Logging and auditing

The API node outputs three kinds of logs:

  • Regular runtime logs (in the run/apimain.log file)

  • Audit logs for the administration API

  • Logs of queries

Logging of queries is especially important if you plan on implementing a feedback loop. Knowing what has been predicted for what records is important. You’ll also need to have a way to retrieve “what finally happened” for each record that the API node predicted (did this customer convert? churn? was it a fraud? did the sensor fail? …)

By default:

  • Administration API audit logs are written to the same run/apimain.log file

  • Queries are logged in the run/audit folder

How to configure audit and query logging

Audit and query logging is done through the standard Java Log4J logging mechanism.


Dataiku DSS has been confirmed to be not vulnerable to the family of vulnerabilities regarding Log4J:

  • “log4shell” vulnerabilities (CVE-2021-44228, CVE-2021-45046, CVE-2021-45105)

  • JMSAppender and JMSSink vulnerabilities (CVE-2021-4104, CVE-2021-44832,CVE-2022-23302)

  • JDBCAppender vulnerabilities (CVE-2022-23305)

  • SocketAppender vulnerability (CVE-2019-17571)

  • SMTPAppender vulnerability (CVE-2020-9488)

  • Chainsaw vulnerability (CVE-2022-23307)

No mitigation action nor upgrade is required. Dataiku keeps closely monitoring the security situation on log4j, as it does for all of its third-party dependencies, and will take action if a vulnerability is exploitable.

You can set the destination of these loggers by modifying the Log4J appenders in the bin/log4j.properties file

The loggers used for audit logging are:

  • dku.apinode.audit.queries:

    • Logs all queries to prediction endpoints, in a JSON format. The log message includes the input features, the prediction results, and timing information

  • dku.apinode.audit.auth

    • Logs authentication failures, both on Admin and User APIs

  • dku.apinode.audit.admin

    • Logs all modifications done through the admin API. The log message includes details about the API key used to perform the call

  • dku.apinode.audit.allcalls

    • Logs basic information for all API calls, both Admin and User APIs. It is generally not recommended to enable this logger

How to turn on query logging

In your API_DATA_DIRECTORY, create a directory and subdirectory called resources/logging.

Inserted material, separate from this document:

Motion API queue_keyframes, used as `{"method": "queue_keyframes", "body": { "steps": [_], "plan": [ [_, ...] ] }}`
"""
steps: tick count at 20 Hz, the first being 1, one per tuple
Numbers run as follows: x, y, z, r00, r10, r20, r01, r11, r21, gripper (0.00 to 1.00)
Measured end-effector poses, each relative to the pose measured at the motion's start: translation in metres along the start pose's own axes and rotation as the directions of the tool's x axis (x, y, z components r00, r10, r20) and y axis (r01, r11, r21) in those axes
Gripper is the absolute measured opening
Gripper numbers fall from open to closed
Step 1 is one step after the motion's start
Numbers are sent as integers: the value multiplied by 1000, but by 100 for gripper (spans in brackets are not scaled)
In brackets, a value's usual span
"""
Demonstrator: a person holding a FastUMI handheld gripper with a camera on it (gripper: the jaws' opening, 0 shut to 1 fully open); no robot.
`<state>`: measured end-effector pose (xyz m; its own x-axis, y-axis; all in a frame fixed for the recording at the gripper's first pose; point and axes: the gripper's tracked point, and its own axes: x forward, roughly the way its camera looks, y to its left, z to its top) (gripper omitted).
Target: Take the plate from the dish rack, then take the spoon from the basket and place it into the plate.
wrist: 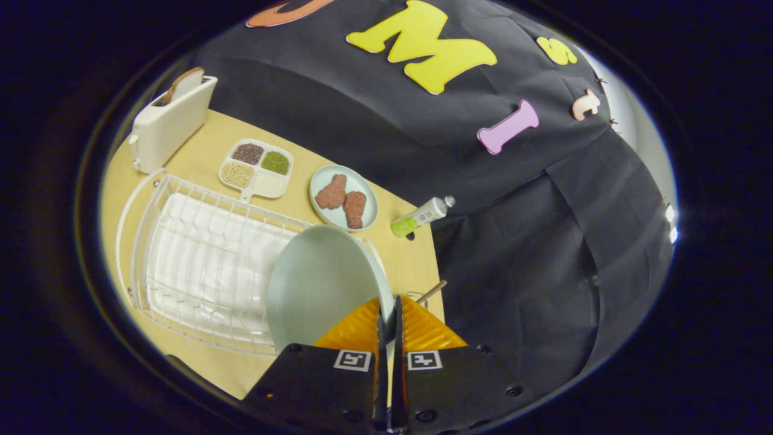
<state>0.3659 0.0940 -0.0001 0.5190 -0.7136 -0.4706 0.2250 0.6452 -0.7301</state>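
My gripper [388, 305] is shut on the rim of a pale green plate [320, 284]. The plate stands on edge between the fingers, held up above the right end of the white wire dish rack [199, 266]. Its hollow face is turned toward the rack. Just right of the fingers, a wire basket corner [416, 297] peeks out, with a thin wooden handle [433, 291] sticking up from it, probably the spoon. The rest of the basket is hidden behind the fingers.
On the wooden table [205, 151] beyond the rack stand a white toaster [172, 121] with a bread slice, a divided tray of grains [256, 169], a small plate with two brown pieces of food [344, 198] and a tube with a green cap [421, 216].
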Motion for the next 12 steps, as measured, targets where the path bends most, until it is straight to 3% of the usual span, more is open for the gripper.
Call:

In the logging directory, add a file called dku-log4j.properties.

Copy the following content into dku-log4j.properties

# By default, send audit logging to a specific file in run
# For an inalterable audit log, this should be sent to an external system,
# not controlled by the DSS user

# Queries logging: use rolling files.
log4j.appender.QUERIES_AUDIT_FILE.layout.ConversionPattern={"timestamp" : "%d{yyyy/MM/dd-HH:mm:ss.SSS}Z", "logger": "%c", "severity" : "%p", "message" : %m}%n

# Remove audit logs from regular CONSOLE logger
log4j.logger.dku.audit= INFO, AUDITFILE

# And enable it
log4j.logger.dku.audit.generic= INFO, QUERIES_AUDIT_FILE

Then, restart your API node (./bin/dss restart).

You should now see queries logged in the run/audit folder.

Logging queries to Kafka

Apache Kafka is a distributed message queue, which can be used to get query logs out of the API node.

To enable logging queries to Kafka:

  • Add all jars from the Kafka distribution to the lib/java folder

  • Replace the “Queries logging” part of bin/log4j.properties by the following snippet:


log4j.logger.dku.apinode.audit.queries= INFO, QUERIES_KAFKA


You can also send administration and authentication audit logs to Kafka by setting appropriate configuration for the other audit loggers.